Exonic Variants in Aging-Related Genes Are Predictive of Phenotypic Aging Status

Abstract

Background: Recent studies investigating longevity have revealed very few convincing genetic associations with increased lifespan. This is, in part, due to the complexity of biological aging, as well as the limited power of genome-wide association studies, which assay common single nucleotide polymorphisms (SNPs) and require several thousand subjects to achieve statistical significance. To overcome such barriers, we performed comprehensive DNA sequencing of a panel of 20 genes previously associated with phenotypic aging in a cohort of 200 individuals, half of whom were clinically defined by an "early aging" phenotype, and half of whom were clinically defined by a "late aging" phenotype based on age (65-75 years) and the ability to walk up a flight of stairs or walk for 15 min without resting. A validation cohort of 511 late agers was used to verify our results. Results: We found early agers were not enriched for more total variants in these 20 aging-related genes than late agers. Using machine learning methods, we identified the most predictive model of aging status, both in our discovery and validation cohorts, to be a random forest model incorporating damaging exon variants [Combined Annotation-Dependent Depletion (CADD) > 15]. The most heavily weighted variants in the model were within poly(ADP-ribose) polymerase 1 (PARP1) and excision repair cross complementation group 5 (ERCC5), both of which are involved in a canonical aging pathway, DNA damage repair. Conclusion: Overall, this study implemented a framework to apply machine learning to identify sequencing variants associated with complex phenotypes such as aging. While the small sample size making up our cohort inhibits our ability to make definitive conclusions about the ability of these genes to accurately predict aging, this study offers a unique method for exploring polygenic associations with complex phenotypes.

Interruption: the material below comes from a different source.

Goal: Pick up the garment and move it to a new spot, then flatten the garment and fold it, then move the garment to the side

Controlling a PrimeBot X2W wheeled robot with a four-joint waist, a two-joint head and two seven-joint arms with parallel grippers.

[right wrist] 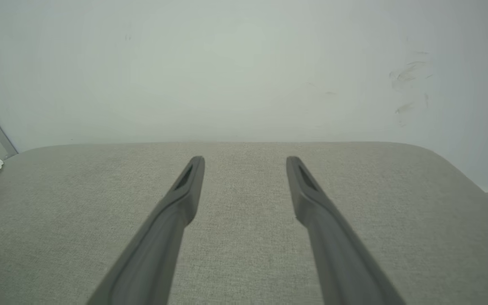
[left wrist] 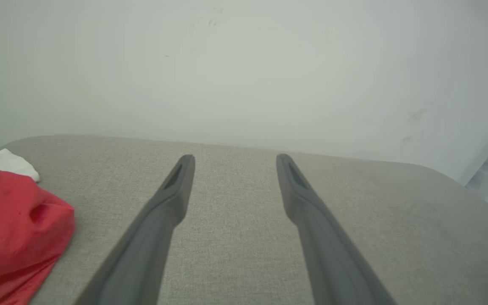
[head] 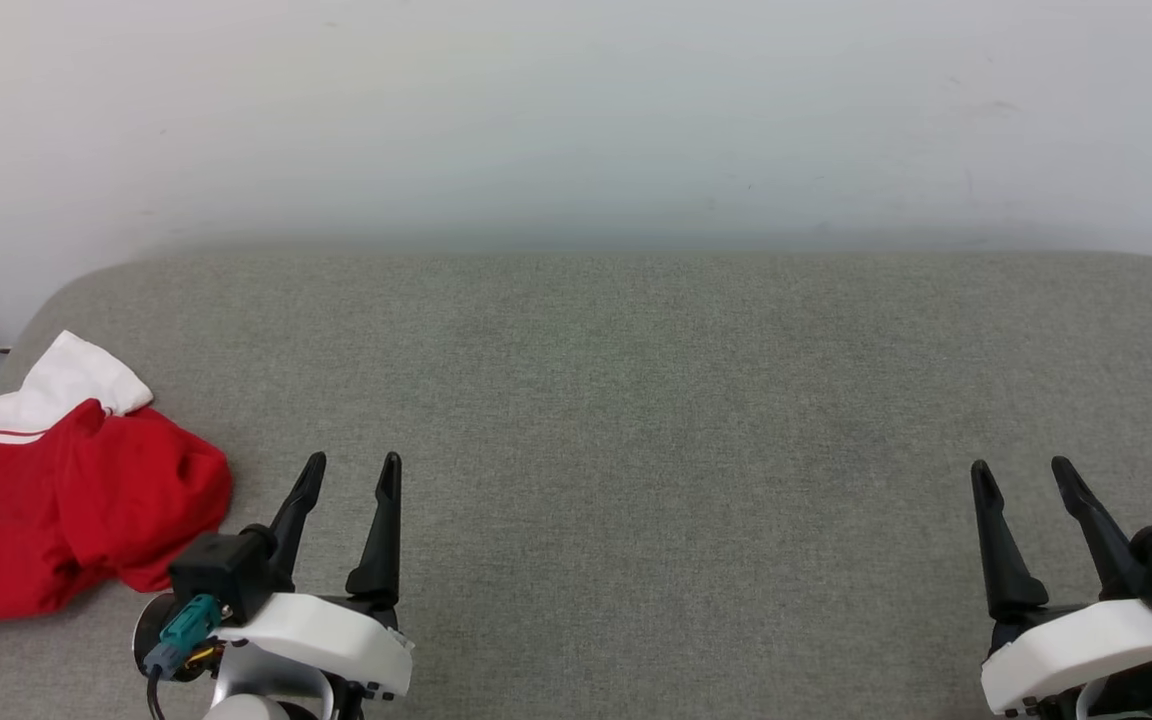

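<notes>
I'm at the pickup step: the garment (head: 66, 500) lies bunched at the near left, seemingly untouched. Left gripper (head: 351, 470) and right gripper (head: 1021, 470) spread wide, empty. Next, reach left.

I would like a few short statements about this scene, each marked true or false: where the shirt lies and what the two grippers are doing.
1. The red shirt lies bunched up at the left end of the gray surface. True.
2. The left gripper is holding the shirt. False: its fingers stand apart with nothing between them, and the shirt lies to its left.
3. The right gripper is open and empty. True.
4. The shirt is spread flat in the middle of the surface. False: it is a crumpled heap at the left edge.
5. A white sleeve shows at the far side of the heap. True.
</notes>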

Keywords: aging; bioinformatics; genetics; machine learning; sequencing.

Figure 1

Logistic regression and variant burden reveal lack of association with early aging. (A) Quantile-quantile plot of logistic regression p-values. (B) Box plot of total number of variants in the discovery early aged group (red), discovery late ager group (blue), and the validation late ager group (purple). (C) Diagram of predictive modeling analysis study design.

Figure 2

Different subsets of variants defined as top predictive models using random forest and support vector machine (SVM) learning methods. (A) Boxplots of the random forest model area under the curve (AUCs) for the all variant, high Combined Annotation-Dependent Depletion (CADD) exon and control subsets of the variant data. P-values between groups determined by performing a Kruskal-Wallis test. **** = p < 0.0001, *** = p < 0.001. (B) Boxplots of the SVM model AUCs for the all variant, transcription factor binding site (TFBS), and control subsets of the variant data. P-values between groups determined by performing a Kruskal-Wallis test. (C) Receiver-operating characteristic (ROC) curve of the mean high CADD exon random forest model with confidence intervals. The red line represents the null AUC (0.5). (D) ROC curve of the mean TFBS SVM model with confidence intervals. The red line represents the null AUC (0.5).

Figure 3

The random forest high Combined Annotation-Dependent Depletion (CADD) exon model is predictive of late aging status in the validation cohort and outperforms smoking as a predictor of aging. (A) Boxplots of the fraction of misclassified patient samples based on the random forest high CADD exon model (magenta) and the control random forest model (shuffled dataset) (teal). (B) Receiver-operating characteristic curve of the mean area under the curve (AUC) resulting from the random forest high CADD exon model (black) with confidence intervals in the discovery cohort and the AUC resulting from smoking status as a sole predictor of early versus late aging (green).

Figure 4

Random forest high Combined Annotation-Dependent Depletion exon predictive variants are within 9 of the 20 genes and mostly non-synonymous. (A) Scatter plot of the Gini score for each of the predictive variants based on corresponding gene. (B) Bar plot of the variant consequence type within the predictors with corresponding empirical p-values.